Rossato non è nemmeno partito in quintetto, presente in panchina ma in tuta, e dopo la prima azione Sanogo e Pugliatti hanno abbandonato il campo tornando negli spogliatoi mentre i pochissimi tifosi presenti al PalaShark intonavano cori contro Valerio Antonini. Quando gli arbitri sono andati da Rossato a chiedere se potesse entrare, il giocatore azzurro ha fatto segno di avere mal di pancia e quindi di non poter giocare.

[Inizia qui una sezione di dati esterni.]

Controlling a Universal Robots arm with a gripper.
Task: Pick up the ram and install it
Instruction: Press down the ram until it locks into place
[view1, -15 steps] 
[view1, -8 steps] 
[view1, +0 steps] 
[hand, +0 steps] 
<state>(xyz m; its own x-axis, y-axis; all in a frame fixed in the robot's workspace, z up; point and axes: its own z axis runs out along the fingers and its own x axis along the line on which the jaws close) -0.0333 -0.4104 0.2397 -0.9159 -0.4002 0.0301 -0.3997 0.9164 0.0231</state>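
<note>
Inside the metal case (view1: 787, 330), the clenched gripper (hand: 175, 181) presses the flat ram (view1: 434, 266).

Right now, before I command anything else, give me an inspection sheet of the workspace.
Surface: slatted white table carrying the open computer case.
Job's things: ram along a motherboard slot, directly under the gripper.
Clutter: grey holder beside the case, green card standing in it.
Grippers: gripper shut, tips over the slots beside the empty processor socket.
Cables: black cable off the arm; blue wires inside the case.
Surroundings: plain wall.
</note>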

Trento, che comunque ha viaggiato fino in Sicilia per prendere parte a questo brutto spettacolo, non ha voluto infierire, mantenendo i ritmi bassissimi mentre Trapani rimaneva con soli 4 ragazzi in campo. Dopo un paio di possessi a ritmi blandissimi, Trapani ha iniziato a fare fallo sistematico come avvenuto in BCL, finché il numero dei giocatori a disposizione si è ridotto a uno. Gli unici punti dei siciliani sono state due triple di Patti e Martinelli, con la gara che alla fine è stata decretata impossibile da proseguire per mancanza di giocatori nella formazione granata. Trento ha vinto col punteggio di 26-11 in poco più di 4′.